*Goal of the exercise:* Read through the entries below and return each line with the word "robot".

*Record set:*
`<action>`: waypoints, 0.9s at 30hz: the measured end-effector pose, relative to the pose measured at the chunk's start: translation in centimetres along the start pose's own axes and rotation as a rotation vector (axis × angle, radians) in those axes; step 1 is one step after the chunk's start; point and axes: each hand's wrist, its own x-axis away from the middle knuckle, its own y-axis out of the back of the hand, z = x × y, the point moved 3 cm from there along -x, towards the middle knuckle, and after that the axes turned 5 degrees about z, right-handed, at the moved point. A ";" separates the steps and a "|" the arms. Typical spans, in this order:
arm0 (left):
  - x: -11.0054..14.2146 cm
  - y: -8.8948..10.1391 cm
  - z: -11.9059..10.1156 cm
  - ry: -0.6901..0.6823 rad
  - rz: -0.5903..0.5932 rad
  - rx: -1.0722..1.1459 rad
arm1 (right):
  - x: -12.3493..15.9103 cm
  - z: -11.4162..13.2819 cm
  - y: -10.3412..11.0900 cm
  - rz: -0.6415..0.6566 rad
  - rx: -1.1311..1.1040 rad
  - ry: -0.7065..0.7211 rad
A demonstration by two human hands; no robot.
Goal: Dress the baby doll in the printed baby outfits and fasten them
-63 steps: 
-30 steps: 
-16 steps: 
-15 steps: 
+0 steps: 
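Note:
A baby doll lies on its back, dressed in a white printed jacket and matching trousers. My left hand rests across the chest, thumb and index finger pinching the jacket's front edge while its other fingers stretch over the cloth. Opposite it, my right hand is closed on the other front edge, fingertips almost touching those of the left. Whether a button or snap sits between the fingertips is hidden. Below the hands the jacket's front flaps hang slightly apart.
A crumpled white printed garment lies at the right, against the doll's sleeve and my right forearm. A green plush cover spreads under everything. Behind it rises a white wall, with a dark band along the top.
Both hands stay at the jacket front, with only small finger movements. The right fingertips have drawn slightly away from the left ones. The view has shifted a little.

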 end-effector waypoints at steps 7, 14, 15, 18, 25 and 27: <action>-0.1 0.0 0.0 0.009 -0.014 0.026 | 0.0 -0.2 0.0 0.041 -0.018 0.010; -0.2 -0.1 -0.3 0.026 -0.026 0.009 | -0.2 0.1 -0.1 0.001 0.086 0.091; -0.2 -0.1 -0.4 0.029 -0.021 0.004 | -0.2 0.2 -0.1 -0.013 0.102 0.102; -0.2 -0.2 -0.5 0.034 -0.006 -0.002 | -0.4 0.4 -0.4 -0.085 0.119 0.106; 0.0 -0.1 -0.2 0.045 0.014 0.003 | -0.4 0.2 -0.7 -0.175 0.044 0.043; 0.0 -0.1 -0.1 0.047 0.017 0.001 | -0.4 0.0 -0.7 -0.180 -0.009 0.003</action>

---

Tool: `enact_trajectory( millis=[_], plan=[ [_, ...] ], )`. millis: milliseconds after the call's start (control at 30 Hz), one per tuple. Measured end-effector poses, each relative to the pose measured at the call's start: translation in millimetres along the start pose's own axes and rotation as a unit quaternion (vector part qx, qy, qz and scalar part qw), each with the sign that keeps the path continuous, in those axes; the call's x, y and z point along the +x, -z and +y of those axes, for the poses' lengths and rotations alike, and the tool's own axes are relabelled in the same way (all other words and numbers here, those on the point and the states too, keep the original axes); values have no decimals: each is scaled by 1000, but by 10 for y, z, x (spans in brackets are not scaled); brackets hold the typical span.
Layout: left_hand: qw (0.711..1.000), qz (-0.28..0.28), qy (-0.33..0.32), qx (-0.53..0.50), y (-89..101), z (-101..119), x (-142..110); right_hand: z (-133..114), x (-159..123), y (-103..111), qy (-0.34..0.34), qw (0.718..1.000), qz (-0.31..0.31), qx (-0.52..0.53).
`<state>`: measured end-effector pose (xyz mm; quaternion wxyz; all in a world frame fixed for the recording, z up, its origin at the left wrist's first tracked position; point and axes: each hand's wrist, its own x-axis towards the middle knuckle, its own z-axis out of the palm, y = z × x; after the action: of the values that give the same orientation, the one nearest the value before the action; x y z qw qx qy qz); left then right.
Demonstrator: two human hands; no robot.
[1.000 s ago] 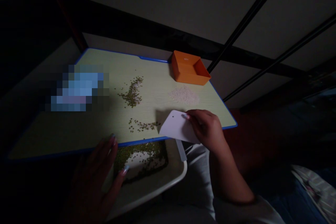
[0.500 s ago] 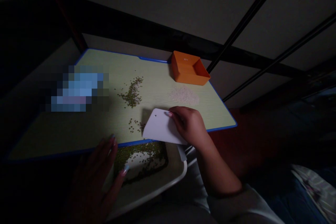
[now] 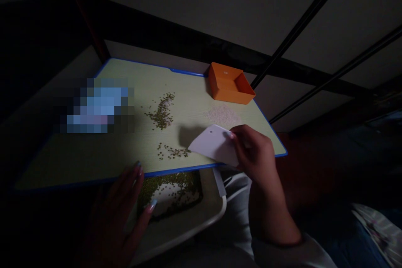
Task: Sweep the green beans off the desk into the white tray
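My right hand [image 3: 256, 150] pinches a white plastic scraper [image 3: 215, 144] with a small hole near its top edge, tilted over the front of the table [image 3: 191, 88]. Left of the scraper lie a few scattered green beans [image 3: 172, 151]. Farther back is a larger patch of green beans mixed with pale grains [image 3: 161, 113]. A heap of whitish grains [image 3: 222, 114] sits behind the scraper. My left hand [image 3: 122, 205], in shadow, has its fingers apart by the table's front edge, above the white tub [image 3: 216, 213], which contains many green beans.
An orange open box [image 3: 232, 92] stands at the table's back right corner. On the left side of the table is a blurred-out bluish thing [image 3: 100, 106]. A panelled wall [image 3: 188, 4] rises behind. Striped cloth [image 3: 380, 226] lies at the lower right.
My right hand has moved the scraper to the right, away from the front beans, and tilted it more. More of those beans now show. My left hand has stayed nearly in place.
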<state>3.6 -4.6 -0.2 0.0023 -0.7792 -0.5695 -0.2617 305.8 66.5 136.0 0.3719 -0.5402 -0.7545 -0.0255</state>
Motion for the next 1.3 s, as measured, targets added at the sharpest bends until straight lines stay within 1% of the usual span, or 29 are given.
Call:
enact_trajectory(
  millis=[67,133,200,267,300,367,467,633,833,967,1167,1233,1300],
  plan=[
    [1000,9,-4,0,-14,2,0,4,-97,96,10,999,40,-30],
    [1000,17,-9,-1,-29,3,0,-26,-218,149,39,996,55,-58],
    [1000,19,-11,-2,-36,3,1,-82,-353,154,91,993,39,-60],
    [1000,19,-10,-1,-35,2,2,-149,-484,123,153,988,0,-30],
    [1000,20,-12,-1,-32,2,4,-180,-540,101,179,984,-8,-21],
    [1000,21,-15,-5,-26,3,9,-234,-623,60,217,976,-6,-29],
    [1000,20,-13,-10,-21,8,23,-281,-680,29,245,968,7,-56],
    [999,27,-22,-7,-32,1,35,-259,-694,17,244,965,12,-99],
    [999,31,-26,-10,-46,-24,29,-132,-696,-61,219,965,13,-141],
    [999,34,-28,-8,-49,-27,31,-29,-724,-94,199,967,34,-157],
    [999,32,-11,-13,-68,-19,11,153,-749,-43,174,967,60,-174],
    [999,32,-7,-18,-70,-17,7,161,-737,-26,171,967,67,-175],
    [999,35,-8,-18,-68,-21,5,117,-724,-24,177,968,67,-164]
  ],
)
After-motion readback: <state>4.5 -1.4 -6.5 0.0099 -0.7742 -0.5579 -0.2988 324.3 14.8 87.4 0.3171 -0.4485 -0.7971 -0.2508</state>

*Worked solution:*
A demonstration by two human hands; no robot.
Demonstrator: two human hands; no robot.

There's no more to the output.